**Task instructions:** Lines from the one containing "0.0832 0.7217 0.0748" through the end of the entries below: set them down exactly, both ends included, with nothing added.

**Stored data entries:**
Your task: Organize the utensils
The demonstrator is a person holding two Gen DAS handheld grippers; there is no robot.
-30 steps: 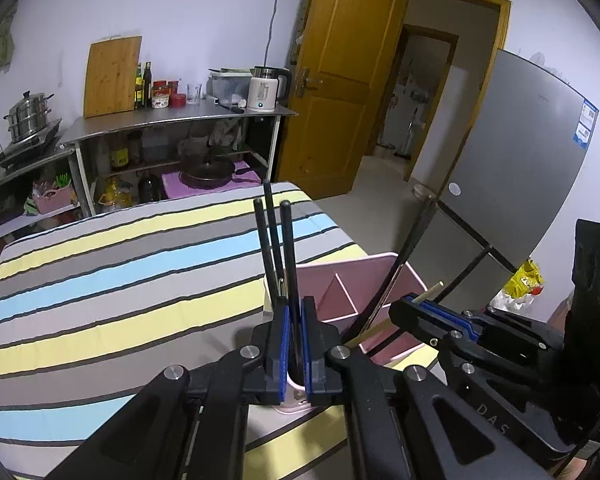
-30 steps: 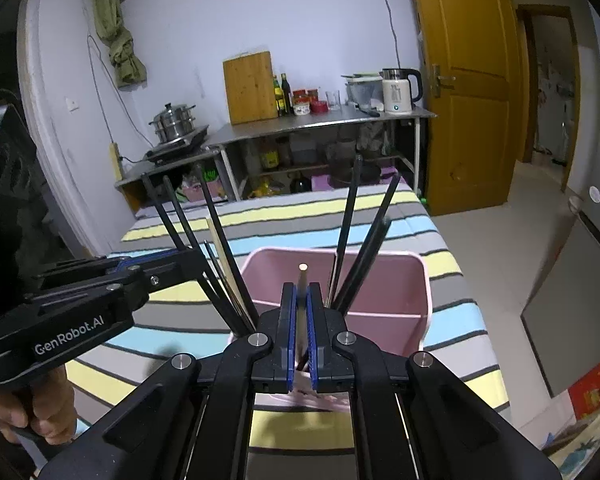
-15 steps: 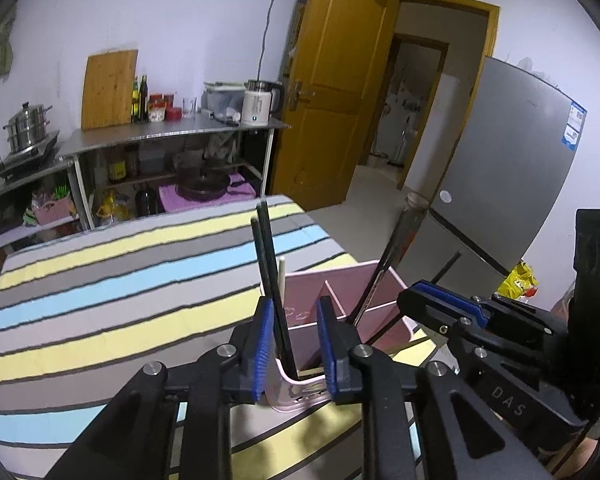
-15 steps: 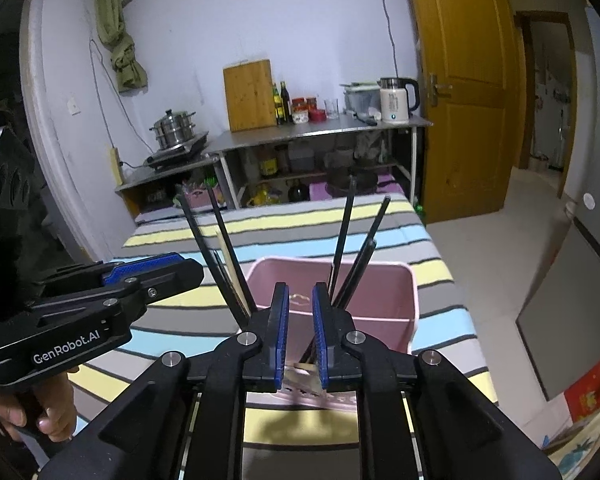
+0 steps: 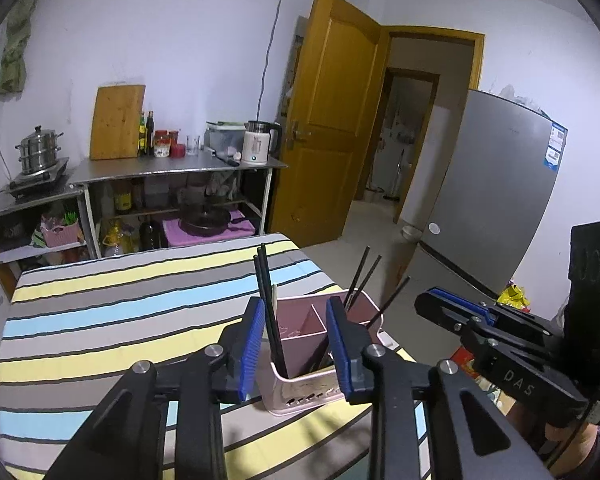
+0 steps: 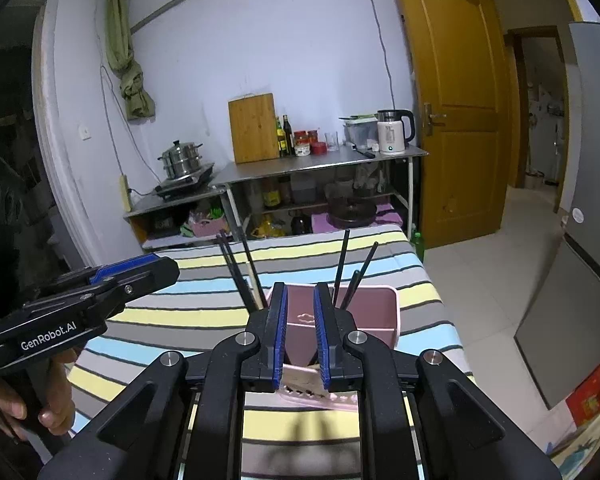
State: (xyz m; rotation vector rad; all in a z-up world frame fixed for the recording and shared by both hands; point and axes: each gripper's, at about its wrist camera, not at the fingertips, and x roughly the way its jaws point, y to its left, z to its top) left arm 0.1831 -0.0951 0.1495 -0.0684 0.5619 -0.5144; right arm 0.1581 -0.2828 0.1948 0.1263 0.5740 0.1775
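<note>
**Both grippers let go; chopsticks now stand in the holder**

The table under its striped yellow, blue and grey cloth (image 5: 100, 320) carries only the pink plastic utensil holder (image 6: 380, 320), which sits near its right edge and is split into compartments. A second ago both my tools were clamped tight, my left on a black chopstick, my right on a pale wooden one. Now my left gripper (image 5: 296, 344) is opening, its blue pads clear of the black chopsticks (image 5: 266, 300) that lean in the holder's left compartment; one stick shows between the pads, untouched. My right gripper (image 6: 300, 332) is opening too, with nothing between its jaws but the view of the holder. More black chopsticks (image 6: 346, 272) lean in the right compartment. I judge this drop finished; with no loose utensils visible on the cloth, the sorting looks close to complete.
</note>
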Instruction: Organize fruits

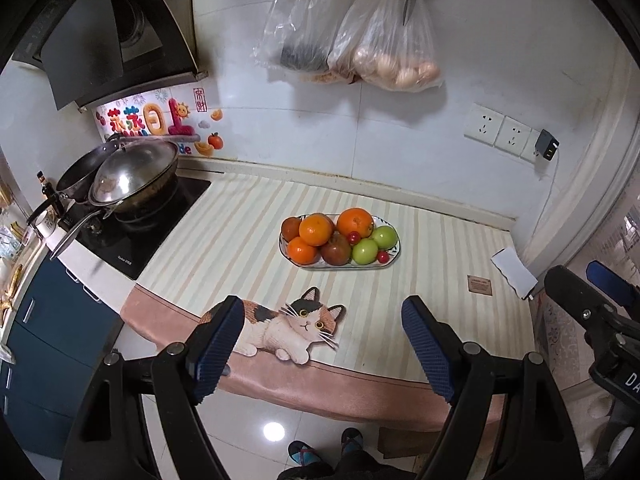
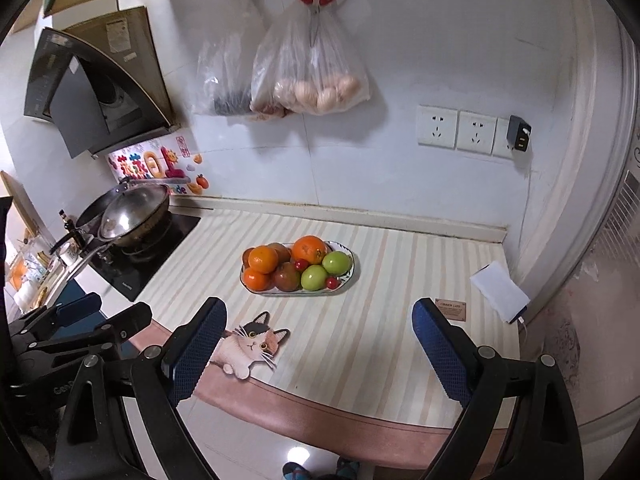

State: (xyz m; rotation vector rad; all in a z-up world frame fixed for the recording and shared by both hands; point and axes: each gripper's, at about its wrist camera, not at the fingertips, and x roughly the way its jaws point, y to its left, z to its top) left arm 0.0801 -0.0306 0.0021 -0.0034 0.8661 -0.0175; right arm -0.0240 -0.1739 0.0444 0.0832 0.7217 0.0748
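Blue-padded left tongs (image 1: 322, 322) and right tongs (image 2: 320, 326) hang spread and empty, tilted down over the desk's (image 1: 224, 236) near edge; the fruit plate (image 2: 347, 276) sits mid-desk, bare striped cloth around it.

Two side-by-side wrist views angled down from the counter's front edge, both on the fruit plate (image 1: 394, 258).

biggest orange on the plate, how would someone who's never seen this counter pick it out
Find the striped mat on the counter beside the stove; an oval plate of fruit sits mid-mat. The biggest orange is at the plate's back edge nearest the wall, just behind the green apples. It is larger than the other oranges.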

**Exercise output:**
State: (xyz m; rotation vector rad; all in a z-up world frame fixed for the recording and shared by both hands; point and axes: each gripper's, at about its wrist camera, not at the fingertips, and x roughly the way its jaws point, y to its left, z to its top) left arm 0.0801 -0.0306 0.0021 -0.0034 0.8661 -0.0175; right arm -0.0240 -0.1739 0.0444 0.0832 0.7217 0.0748
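Blue-padded left tongs (image 1: 322, 322) and right tongs (image 2: 320, 326) hang spread and empty, tilted down over the desk's (image 1: 224, 236) near edge; the fruit plate (image 2: 347, 276) sits mid-desk, bare striped cloth around it.

Two side-by-side wrist views angled down from the counter's front edge, both on the fruit plate (image 1: 394, 258).

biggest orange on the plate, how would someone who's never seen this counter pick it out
Find the striped mat on the counter beside the stove; an oval plate of fruit sits mid-mat. The biggest orange is at the plate's back edge nearest the wall, just behind the green apples. It is larger than the other oranges.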

No more is needed to finish this exercise.